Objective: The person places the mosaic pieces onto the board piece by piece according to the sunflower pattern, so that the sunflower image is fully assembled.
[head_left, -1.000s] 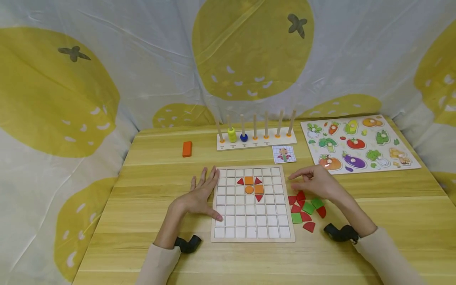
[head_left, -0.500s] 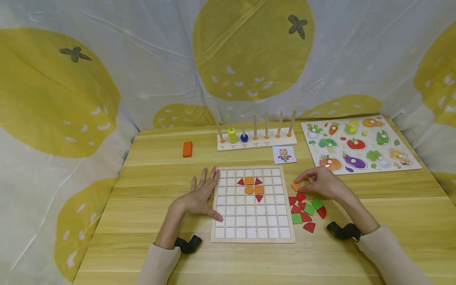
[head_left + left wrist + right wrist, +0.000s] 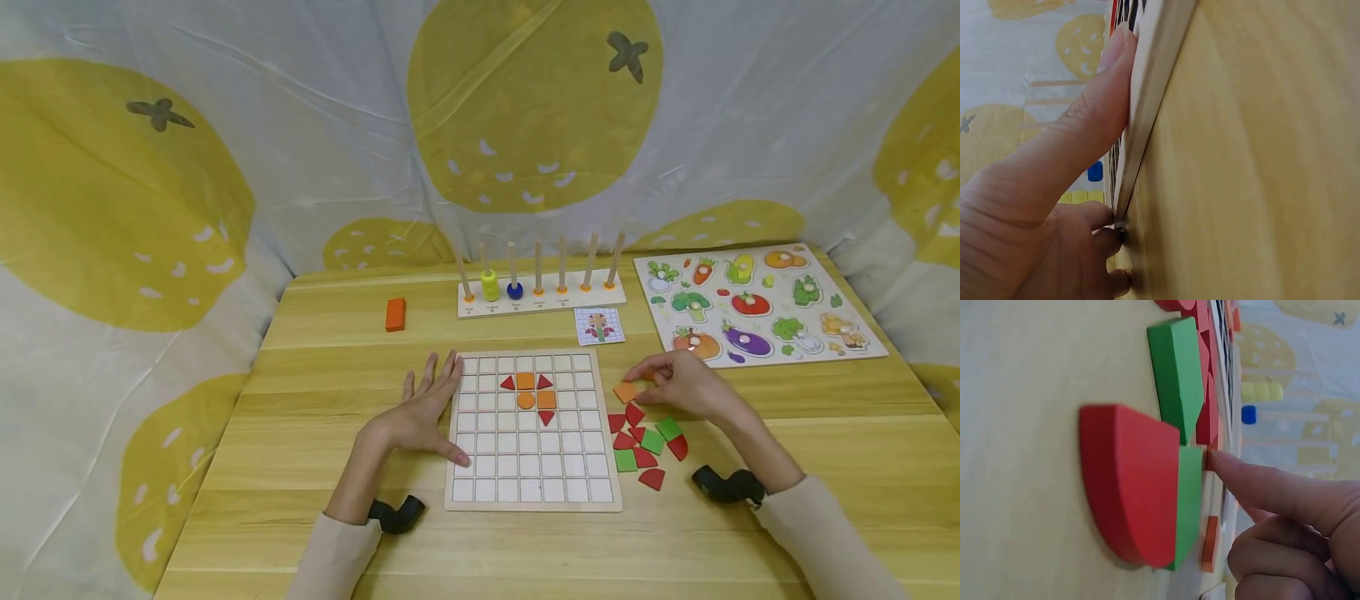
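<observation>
orange is the tile (image 3: 625,391) we pinch in our right hand (image 3: 686,385), fingers curled round it at centre right of the frame, just past the right edge of the grid board (image 3: 531,492) and above the loose red and green pieces (image 3: 643,446). our left hand (image 3: 420,408) lies flat with straight fingers, thumb pressed on the board's left edge, holding nothing. we judge the grip shallow: the tile could slip onto the worktop (image 3: 315,367), or nudge the small figure (image 3: 527,392) already laid in the squares.
</observation>
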The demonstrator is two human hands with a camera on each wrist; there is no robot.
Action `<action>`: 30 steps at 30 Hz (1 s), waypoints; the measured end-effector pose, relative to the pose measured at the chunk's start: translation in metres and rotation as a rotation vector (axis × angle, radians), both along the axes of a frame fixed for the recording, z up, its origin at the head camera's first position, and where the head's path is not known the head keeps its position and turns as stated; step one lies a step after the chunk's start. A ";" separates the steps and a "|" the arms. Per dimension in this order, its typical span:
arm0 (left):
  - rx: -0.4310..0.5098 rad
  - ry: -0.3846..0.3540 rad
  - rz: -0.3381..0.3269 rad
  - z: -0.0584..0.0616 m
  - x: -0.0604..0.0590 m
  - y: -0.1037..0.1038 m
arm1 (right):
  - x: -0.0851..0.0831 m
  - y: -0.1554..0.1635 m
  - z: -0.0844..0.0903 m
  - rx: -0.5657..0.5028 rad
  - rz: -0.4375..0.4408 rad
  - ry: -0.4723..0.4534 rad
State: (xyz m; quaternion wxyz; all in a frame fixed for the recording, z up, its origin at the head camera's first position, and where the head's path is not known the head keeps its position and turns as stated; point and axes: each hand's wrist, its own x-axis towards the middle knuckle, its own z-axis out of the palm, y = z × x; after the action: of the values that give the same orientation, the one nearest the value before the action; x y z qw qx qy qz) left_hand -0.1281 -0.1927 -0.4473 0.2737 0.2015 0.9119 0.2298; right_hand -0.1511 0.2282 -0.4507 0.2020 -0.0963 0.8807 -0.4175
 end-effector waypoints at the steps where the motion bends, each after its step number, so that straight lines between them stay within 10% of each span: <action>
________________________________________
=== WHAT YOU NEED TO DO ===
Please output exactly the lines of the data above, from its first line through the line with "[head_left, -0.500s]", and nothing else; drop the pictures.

=== EXERCISE ANSWER ===
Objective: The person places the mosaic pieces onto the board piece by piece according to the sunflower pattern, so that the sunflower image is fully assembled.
[head_left, -1.000s] 
[head_left, -0.500s] 

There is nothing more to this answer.